Description of Historic Place
McKay Avenue School is an early twentieth century, three-storey building situated on roughly 0.61 hectares of land in Edmonton's Downtown district. The building embodies the Richardsonian Romanesque architectural style and features a red-brick facade, sandstone trim, round arches over the windows and doors, and Ionic columns flanking the main entrances. The school is adjacent to the historic Edmonton (1881) School, which is not included in the designation.
The heritage value of McKay Avenue School lies in its association with the inaugural sessions of the Alberta Legislative Assembly, its connection to early educational institutions in Edmonton, and its stately Richardsonian Romanesque architectural style.
Built between 1904 and 1905, McKay Avenue School was completed in the same year that the Province of Alberta was created. With the Legislature building yet to be constructed, the first provincial assembly was forced to find other quarters for their proceedings.
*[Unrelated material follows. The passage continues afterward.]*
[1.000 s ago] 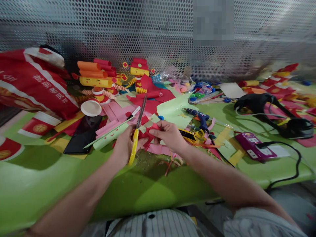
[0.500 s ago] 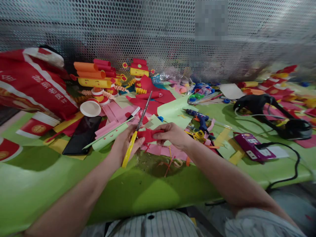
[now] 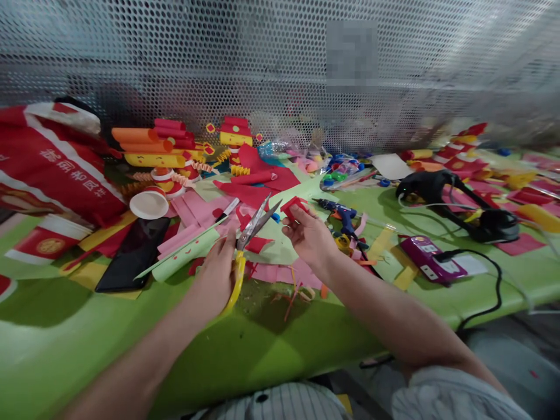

The elegant, dignified architecture of the new school and its spacious assembly hall were well-suited for the purpose. In 1906 and 1907, the third floor of McKay Avenue School was rented for the first two working sessions of the Alberta Legislative Assembly. Attended by political luminaries like Premier Alexander Cameron Rutherford, these inaugural assemblies debated issues and crafted legislation to establish the infrastructure of the nascent province. Significant bills passed during these sessions included the confirmation of Edmonton as provincial capital, the founding of the University of Alberta, the establishment of a system of provincial courts, and the provision of charters for several railway companies. The third floor assembly hall has been restored to reflect its appearance during its use by Alberta's first Legislative Assembly.
At the time that McKay Avenue School was constructed, Edmonton was rapidly transitioning from a frontier settlement to the administrative and political centre of a fledgling province. Significant immigration to Edmonton around the turn of the century had swelled the community's population; in 1904, this growth resulted in Edmonton's incorporation as a city. The burgeoning population and optimistic appraisals of the city's future led local authorities to initiate an ambitious program to expand the community's educational infrastructure. McKay Avenue School was part of this expansion, replacing the original and substantially smaller school erected on the same site in 1881. Built in an impressive style reflecting the city's growing confidence, the school's image was further burnished by its association with significant national and regional figures. Canada's Governor General Lord Minto laid the cornerstone for the new building in 1904. It was named in honour of Dr. William MacKay, a physician for the Hudson's Bay Company (H.B.C.) from 1864 until 1898 and one of the earliest doctors in western Canada. The name of the school (and the avenue on which it sits) was misspelled "McKay"; this spelling, though incorrect, has remained standard.
McKay Avenue School is an impressive example of Richardsonian Romanesque architecture, embodying the enthusiasm of turn-of-the-century Edmonton and its growing sophistication. Designed by Henry Denny Johnson, the school manifests the strong influence of Romanesque Revival ideals in its semi-circular arched windows and doors, Ionic columns flanking the main entrances, recessed entrance, and rough-faced sandstone stringcoursing. Johnson's design was well-received and became the model for later school buildings in the city. An addition, sympathetic in materials and style, was added to the original building in 1912. In its robust massing and dignified architecture, the school embodies the educational virtues of strength, honesty, and elegance.
Source: Alberta Culture and Community Spirit, Historic Resources Management Branch (File: Des. 135)
The character-defining elements of McKay Avenue School include such features as:
- mass, form, and style;
- red brick facade;
- rough-faced sandstone sills, lintels, and stringcourses;
- corbelled chimneys with decorative brickwork;
- hipped roof;
- brick pilasters, arcading around windows, decorative coursing and corbelling;
- decorative stone capitals atop brick pilasters;
- corbelled brick pediment wall dormers intersecting the roofline and featuring recessed, unadorned friezes;
- stone inscribed with "1904.", "McKAY AVENUE", "A", "D", "1904", "A", "D", "1912" and "PUBLIC SCHOOL";
- Ionic sandstone columns flanking entryways and supporting stone arch with a keystone;
- inset decorative stonework on both sides of entrance arches;
- fenestration pattern and style, including round arched windows on upper level;
- arrangement and style of doors, including entrance doors topped by semi-circular fanlights;
- time capsule sealed under the cornerstone;
- skylights on top floor;
- original interior elements, including doors and windows, transom windows, masonry arches, stairways (including newel posts and balustrades), wainscoting, fanlights and sidelights, mouldings, trims, decorative grates, flooring, fittings, fixtures, furniture, radiators, columns and capitals;
- extant original floorplan;
- spatial relationship and sightlines to original 1881 school.